→ Exercise instructions:
State how many lines in the listing include the word "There", and give no other text.

→ Dataset excerpts:
==========

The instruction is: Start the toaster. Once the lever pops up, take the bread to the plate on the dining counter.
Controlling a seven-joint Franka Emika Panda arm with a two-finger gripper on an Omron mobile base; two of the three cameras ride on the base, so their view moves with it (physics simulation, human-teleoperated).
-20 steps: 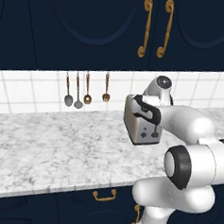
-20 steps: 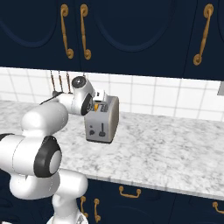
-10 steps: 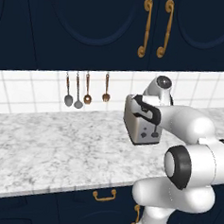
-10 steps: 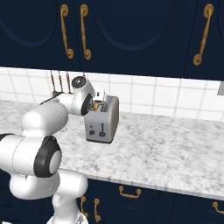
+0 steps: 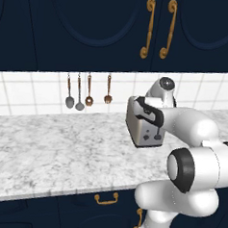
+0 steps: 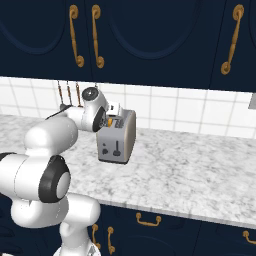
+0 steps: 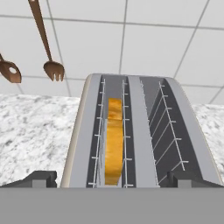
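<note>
Looking down the hand view, you see the bread [image 7: 114, 140] only as an orange crust edge sunk in the left slot of the toaster [image 7: 138, 131], its faces hidden by the wire guides, and the white arm covers part of the toaster's top in both base views. Bread stands on edge, its long axis running along the slot toward the tiled wall; the toaster sits on the marble worktop [image 5: 60, 151], control face toward you. End effector [image 7: 114, 178] hovers just above the slots, fingers spread fully apart, holding nothing.
</note>
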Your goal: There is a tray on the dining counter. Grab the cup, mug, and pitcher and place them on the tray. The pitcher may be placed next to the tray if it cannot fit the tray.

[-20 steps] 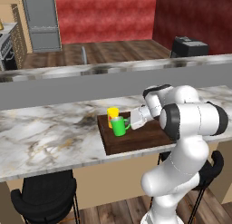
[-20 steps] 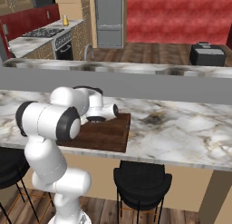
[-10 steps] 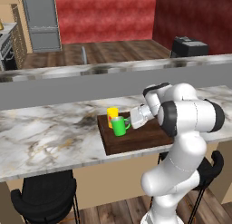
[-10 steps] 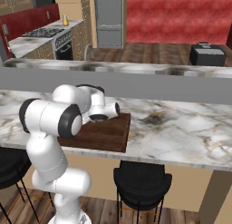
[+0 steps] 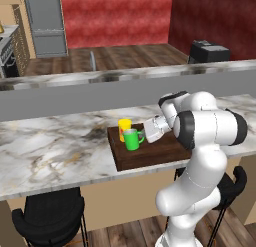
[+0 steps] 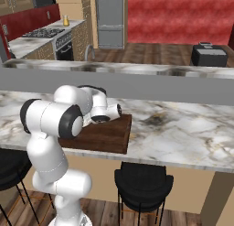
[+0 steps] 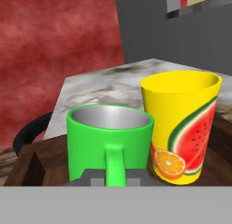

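Two of three vessels, the yellow cup (image 5: 124, 127) and green mug (image 5: 132, 139), stand touching at the tray's (image 5: 155, 153) far left corner on the desk (image 5: 55, 146), the end effector (image 5: 148, 133) closed on the mug's handle, leaving the pitcher to fetch.

Behind your bench: red textured wall (image 5: 115, 16), darker maroon wall (image 5: 215, 16) to right. Wood plank floor (image 5: 135, 56). Steel fridge (image 5: 46, 23) against back wall; stove (image 6: 43, 35) beside tan cabinets (image 6: 87, 26). Small black appliance (image 6: 209, 55) sits on floor. You've got black stools (image 6: 142, 184) tucked under near bench edge. Even, flat light.
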Motion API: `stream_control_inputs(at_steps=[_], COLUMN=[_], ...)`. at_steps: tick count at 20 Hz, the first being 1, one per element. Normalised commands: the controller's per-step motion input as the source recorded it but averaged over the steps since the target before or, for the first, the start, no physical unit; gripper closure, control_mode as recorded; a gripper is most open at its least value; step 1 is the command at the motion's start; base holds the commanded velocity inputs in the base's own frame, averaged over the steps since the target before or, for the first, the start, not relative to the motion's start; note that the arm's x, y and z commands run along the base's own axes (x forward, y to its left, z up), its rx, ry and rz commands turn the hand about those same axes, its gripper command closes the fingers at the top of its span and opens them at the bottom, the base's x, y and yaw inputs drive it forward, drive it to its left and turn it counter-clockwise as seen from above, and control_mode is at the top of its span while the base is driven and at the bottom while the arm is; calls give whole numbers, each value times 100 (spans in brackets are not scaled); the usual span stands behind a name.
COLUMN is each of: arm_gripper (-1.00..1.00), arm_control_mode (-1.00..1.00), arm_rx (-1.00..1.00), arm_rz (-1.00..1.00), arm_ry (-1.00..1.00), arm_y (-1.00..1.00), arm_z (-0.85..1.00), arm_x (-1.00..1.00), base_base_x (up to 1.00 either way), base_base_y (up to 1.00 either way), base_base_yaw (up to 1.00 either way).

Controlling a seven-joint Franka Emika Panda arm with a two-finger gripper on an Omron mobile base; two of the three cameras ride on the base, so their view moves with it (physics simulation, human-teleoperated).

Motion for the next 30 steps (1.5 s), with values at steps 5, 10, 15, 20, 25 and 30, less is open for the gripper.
stream_control_inputs(at_steps=[5, 10, 15, 20, 25, 30], arm_gripper=[100, 100, 100, 100, 100, 100], arm_control_mode=[-100, -100, -100, -100, -100, -100], arm_rx=[0, 0, 0, 0, 0, 0], arm_rz=[0, 2, 3, 2, 0, 0], arm_ry=[0, 0, 0, 0, 0, 0], arm_y=[0, 0, 0, 0, 0, 0], arm_z=[-6, -19, -20, -15, 0, 0], arm_x=[-1, -1, -14, -9, 0, 0], base_base_x=[0, 0, 0, 0, 0, 0], base_base_y=[0, 0, 0, 0, 0, 0], base_base_yaw=[0, 0, 0, 0, 0, 0])
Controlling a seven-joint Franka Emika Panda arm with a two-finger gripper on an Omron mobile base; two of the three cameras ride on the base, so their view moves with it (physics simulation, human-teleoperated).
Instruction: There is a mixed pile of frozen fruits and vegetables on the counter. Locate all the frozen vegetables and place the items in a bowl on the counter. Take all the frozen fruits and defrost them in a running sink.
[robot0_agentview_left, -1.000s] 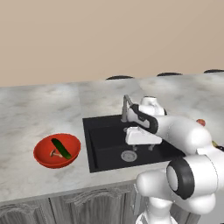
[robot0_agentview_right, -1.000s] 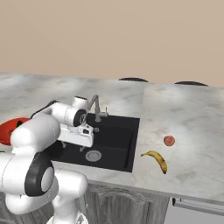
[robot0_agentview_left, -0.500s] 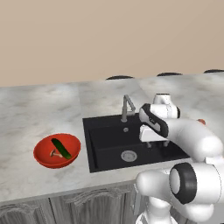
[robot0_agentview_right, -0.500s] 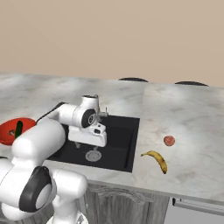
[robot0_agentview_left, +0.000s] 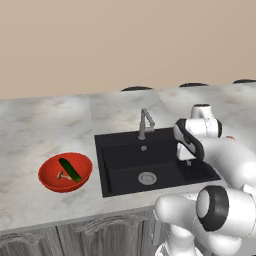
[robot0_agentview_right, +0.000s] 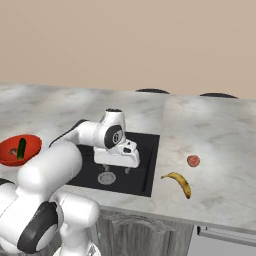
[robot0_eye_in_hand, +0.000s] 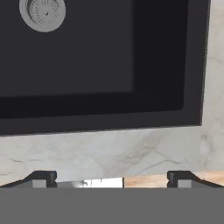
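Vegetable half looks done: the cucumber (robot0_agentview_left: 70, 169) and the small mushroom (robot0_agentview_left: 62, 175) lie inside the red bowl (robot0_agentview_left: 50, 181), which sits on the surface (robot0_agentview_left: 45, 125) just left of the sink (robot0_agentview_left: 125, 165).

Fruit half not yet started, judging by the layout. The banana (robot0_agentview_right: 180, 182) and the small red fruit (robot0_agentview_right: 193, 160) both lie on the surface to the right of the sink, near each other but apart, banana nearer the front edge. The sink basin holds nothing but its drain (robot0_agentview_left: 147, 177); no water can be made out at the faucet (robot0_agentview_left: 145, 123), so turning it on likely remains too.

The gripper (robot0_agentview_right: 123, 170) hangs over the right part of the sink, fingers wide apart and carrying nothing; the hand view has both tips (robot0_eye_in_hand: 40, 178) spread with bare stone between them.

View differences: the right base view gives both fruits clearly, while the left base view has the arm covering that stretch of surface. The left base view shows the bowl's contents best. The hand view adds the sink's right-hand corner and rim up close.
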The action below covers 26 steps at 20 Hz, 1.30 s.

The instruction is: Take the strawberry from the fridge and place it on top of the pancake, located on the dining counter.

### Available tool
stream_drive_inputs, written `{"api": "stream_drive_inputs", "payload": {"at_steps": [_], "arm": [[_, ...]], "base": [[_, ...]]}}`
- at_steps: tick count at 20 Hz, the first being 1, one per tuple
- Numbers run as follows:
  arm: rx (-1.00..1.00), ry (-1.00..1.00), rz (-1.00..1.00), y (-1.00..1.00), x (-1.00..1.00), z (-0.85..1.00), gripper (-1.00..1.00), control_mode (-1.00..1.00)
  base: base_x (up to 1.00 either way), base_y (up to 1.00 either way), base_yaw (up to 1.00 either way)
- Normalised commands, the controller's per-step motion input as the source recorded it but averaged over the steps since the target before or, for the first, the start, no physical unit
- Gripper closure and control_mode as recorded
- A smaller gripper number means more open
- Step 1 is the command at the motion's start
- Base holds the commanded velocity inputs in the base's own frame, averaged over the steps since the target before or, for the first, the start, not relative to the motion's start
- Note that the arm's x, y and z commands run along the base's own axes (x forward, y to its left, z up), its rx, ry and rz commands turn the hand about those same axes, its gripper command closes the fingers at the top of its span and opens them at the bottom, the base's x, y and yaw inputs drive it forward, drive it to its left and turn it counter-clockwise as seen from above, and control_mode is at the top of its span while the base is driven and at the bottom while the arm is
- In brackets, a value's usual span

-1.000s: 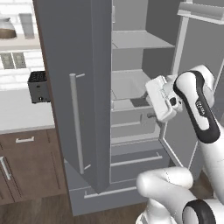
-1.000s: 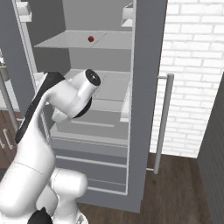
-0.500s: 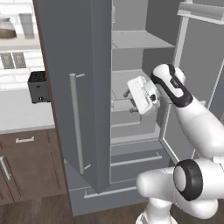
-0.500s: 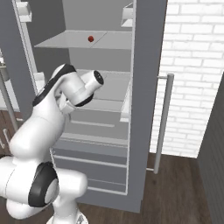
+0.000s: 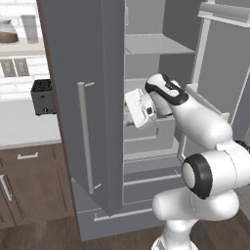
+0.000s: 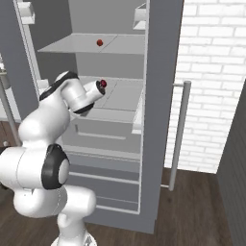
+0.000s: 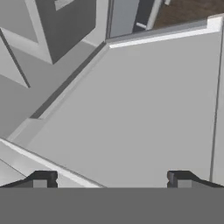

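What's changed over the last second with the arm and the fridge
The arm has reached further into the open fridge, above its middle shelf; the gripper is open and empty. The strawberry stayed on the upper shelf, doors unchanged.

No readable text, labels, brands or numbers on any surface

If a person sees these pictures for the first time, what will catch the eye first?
Probably the white arm reaching into the open grey fridge, its open gripper over a pale middle shelf. Next, a small red strawberry lying alone on the shelf above, towards the back. At the far left, a dark toaster stands on the wall counter.
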Motion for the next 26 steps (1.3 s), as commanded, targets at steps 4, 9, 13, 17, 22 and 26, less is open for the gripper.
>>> {"api": "stream_drive_inputs", "payload": {"at_steps": [4, 9, 13, 17, 22, 26], "arm": [[0.02, 0.0, 0.0, 0.29, 0.09, -0.2, -1.0, -1.0], [0.0, 0.0, 0.01, 0.18, 0.01, -0.11, -1.0, -1.0], [0.0, 0.0, 0.05, 0.48, -0.17, -0.07, -1.0, -1.0], [0.0, 0.0, 0.04, 0.54, -0.32, 0.0, -1.0, -1.0], [0.0, -0.02, 0.03, 0.58, -0.4, 0.0, -1.0, -1.0], [0.0, 0.0, 0.03, 0.54, -0.4, 0.0, -1.0, -1.0]], "base": [[0.0, 0.0, 0.0], [0.0, 0.0, 0.0], [0.0, 0.0, 0.0], [0.0, 0.0, 0.0], [0.0, 0.0, 0.0], [0.0, 0.0, 0.0]]}}
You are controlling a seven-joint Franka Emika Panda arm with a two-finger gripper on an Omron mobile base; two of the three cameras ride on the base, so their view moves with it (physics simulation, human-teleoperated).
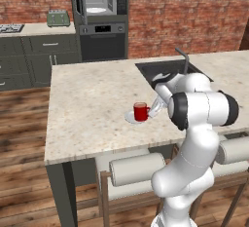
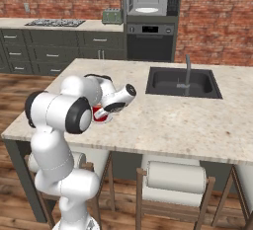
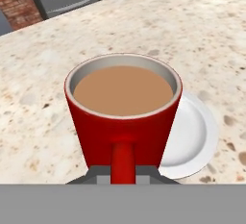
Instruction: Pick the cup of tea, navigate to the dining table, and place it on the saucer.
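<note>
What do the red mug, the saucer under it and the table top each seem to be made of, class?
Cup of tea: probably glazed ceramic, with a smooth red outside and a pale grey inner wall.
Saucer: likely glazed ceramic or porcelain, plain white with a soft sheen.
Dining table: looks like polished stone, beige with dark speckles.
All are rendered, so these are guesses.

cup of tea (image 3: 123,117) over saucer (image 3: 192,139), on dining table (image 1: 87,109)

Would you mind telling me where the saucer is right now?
The saucer sits on the dining table near its front edge, left of the sink in the left base view. The cup of tea is directly over it.
</note>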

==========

→ Response to this task:
2